Mais la barbarie se trouve peut-être avant tout chez ces habitants d’une contrée lointaine, chez ces « petits-bourgeois »(titre d’une autre pièce célèbre de Gorki) qui n’hésitent pas, comme Rédozoubov, à tirer profit de leur statut social pour s’arroger des droits supérieurs à ceux des autres ou à abuser de leurs enfants de façon inique ou comme l’aristocrate Bogaïevskaïa, qui accueille chez elle la moitié du village, se réserve cependant le droit « de les jeter dehors quand (elle veut) ». Les rapports sociaux qui régissaient l’ordre de l’ancien monde sont encore bien présents à Verkhopolié, en dépit des acquis du progrès du modernisme.
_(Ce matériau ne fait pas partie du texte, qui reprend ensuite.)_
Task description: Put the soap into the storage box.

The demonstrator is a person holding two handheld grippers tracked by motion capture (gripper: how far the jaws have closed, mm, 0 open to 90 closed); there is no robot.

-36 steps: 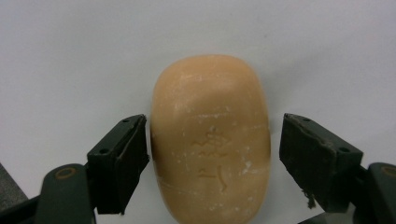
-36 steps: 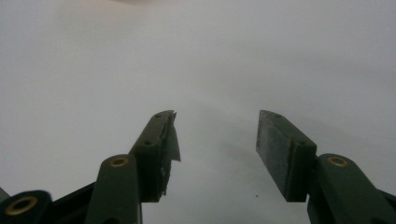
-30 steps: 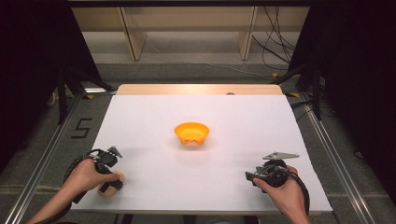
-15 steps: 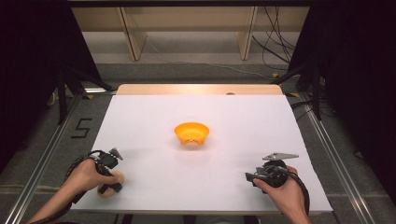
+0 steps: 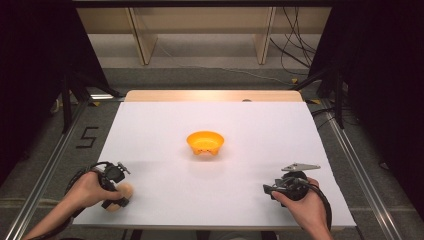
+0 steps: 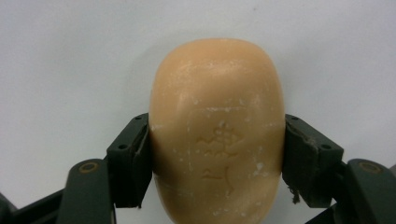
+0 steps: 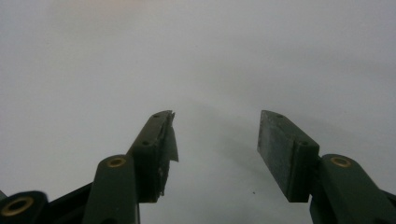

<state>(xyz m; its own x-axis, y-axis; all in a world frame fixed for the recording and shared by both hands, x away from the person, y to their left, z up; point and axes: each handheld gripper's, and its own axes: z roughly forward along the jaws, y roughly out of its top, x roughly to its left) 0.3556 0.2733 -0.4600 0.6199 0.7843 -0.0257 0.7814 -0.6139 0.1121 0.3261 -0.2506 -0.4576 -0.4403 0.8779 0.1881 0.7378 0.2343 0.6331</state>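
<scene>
Nearest, at the table's front left corner, the left gripper (image 5: 120,192) is clamping a tan, egg-shaped bar of soap (image 6: 217,130), both jaws pressing flat against its long sides. The stamped face is pointing up toward that gripper's camera, and the bar is lying low over the white table (image 5: 165,130); whether it is resting on the surface or being held just off it, I cannot tell. Gripping across the narrow width looks deliberate: the rounded ends are left free, so the bar should be less likely to squirt out.

Across the front edge, well apart, the right gripper (image 5: 270,189) is idling, jaws standing apart with nothing between them, pointing inward along the bare surface. The hand (image 5: 302,207) behind it is sitting low, probably waiting while the left side works.

Farther out, near the table's middle, an orange bowl (image 5: 205,143) is standing upright and alone. Something small and pale is showing at its inner front wall, too small to make out. Judging by the layout, the bowl is the likely place for the soap, a clear reach forward and rightward from the left gripper.
</scene>
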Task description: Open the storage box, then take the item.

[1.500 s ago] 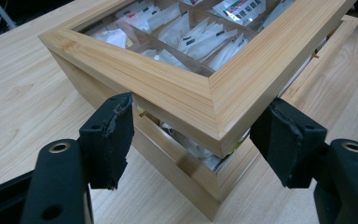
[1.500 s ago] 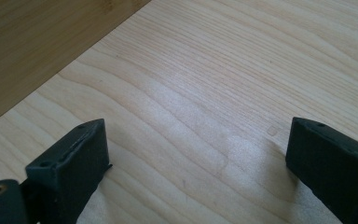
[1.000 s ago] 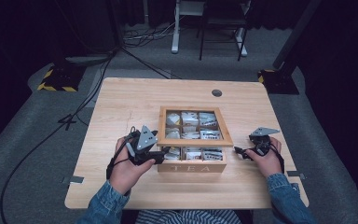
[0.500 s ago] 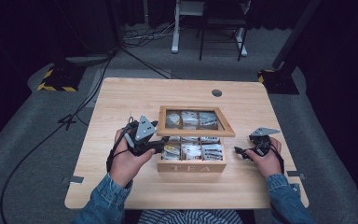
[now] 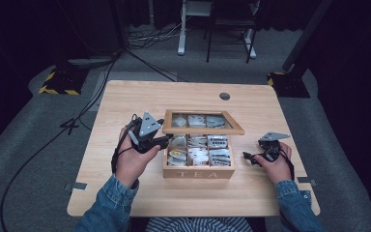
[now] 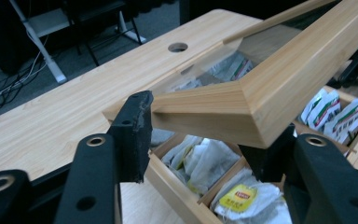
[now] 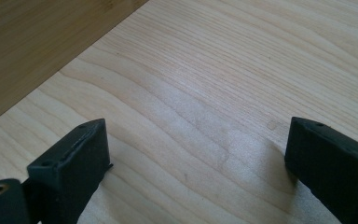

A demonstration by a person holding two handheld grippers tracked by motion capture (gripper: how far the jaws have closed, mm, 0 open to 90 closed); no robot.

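Note:
A wooden tea box (image 5: 198, 172) marked TEA stands mid-table, its compartments packed with tea bags (image 6: 200, 163). Its glass-paned lid (image 5: 203, 129) is lifted at the front and tilts back on its hinge. My left gripper (image 5: 166, 140) has hold of the lid's front left corner. Its jaws have just been closing, and in the left gripper view the wooden lid frame (image 6: 261, 88) sits clamped between the pads of my left gripper (image 6: 200, 140). To the right of the box, my right gripper (image 5: 252, 150) rests on the table. In the right gripper view, my right gripper (image 7: 196, 154) is open over bare wood.
The light wooden table (image 5: 125, 106) has a round cable hole (image 5: 224, 96) near its far edge. Cables (image 5: 77, 125) trail off its left side onto the grey floor. Desk and chair legs (image 5: 212, 38) stand beyond the table.
My left gripper has closed on the lid's corner and lifted it, so the lid now stands raised off the box. The right gripper has stayed put.

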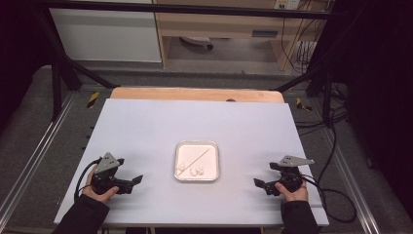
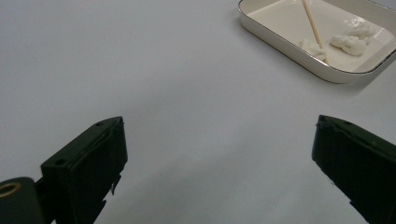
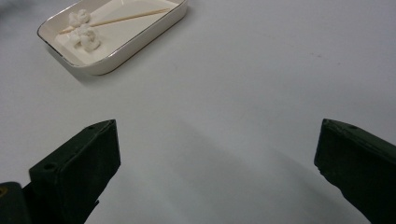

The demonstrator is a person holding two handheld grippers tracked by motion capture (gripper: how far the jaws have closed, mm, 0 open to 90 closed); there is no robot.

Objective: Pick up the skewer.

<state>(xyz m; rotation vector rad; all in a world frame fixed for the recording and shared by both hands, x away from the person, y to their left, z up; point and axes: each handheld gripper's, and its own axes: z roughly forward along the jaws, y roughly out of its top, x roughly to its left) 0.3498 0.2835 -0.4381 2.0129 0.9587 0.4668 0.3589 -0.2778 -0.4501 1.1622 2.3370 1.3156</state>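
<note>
From the high view, your left gripper [image 1: 138, 179] and right gripper [image 1: 258, 183] rest low at the near corners of the white table [image 1: 146, 126], both pointing inward, with the small tray [image 1: 197, 144] on the table between them and well apart from each. In the tray lie a thin wooden stick [image 1: 197, 157], set on a slant, and a few white lumps [image 1: 192, 169] bunched at its near end. In the left gripper view, your jaws stand wide apart with nothing but bare table between them, and the tray [image 2: 280, 39] sits ahead and to the right; the stick [image 2: 312, 23] runs down into the lumps [image 2: 348, 42], so come at its free far end rather than the buried one. In the right gripper view, the jaws are likewise spread and empty, with the tray [image 3: 135, 44] ahead to the left and the stick [image 3: 130, 17] lying almost flat on the tray floor. I judge that the approach is the step in hand: line the jaws across the stick, come down over the rim instead of nudging it, and pinch lightly. You have open table on every side of the tray; mind only the near edge under your wrists.
</note>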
Amer constat.12

Les barbares sont-ils les rustres villageois ou les « hommes de progrès à la brutalité aveugle ? « Gorki débusque la barbarie qui est en chacun de nous, répond Eric Lacascade, sa pièce se situe entre animalité et culture. Pendant tout le travail de répétition, je n’ai cessé de demander aux comédiens de scruter leur part animale, d’examiner à quels moments elle recule, à quels moments elle prend le dessus. »

11 12 « gorki », pseudonyme d’Alexei Pechkov, signifie précisément « l’amer ».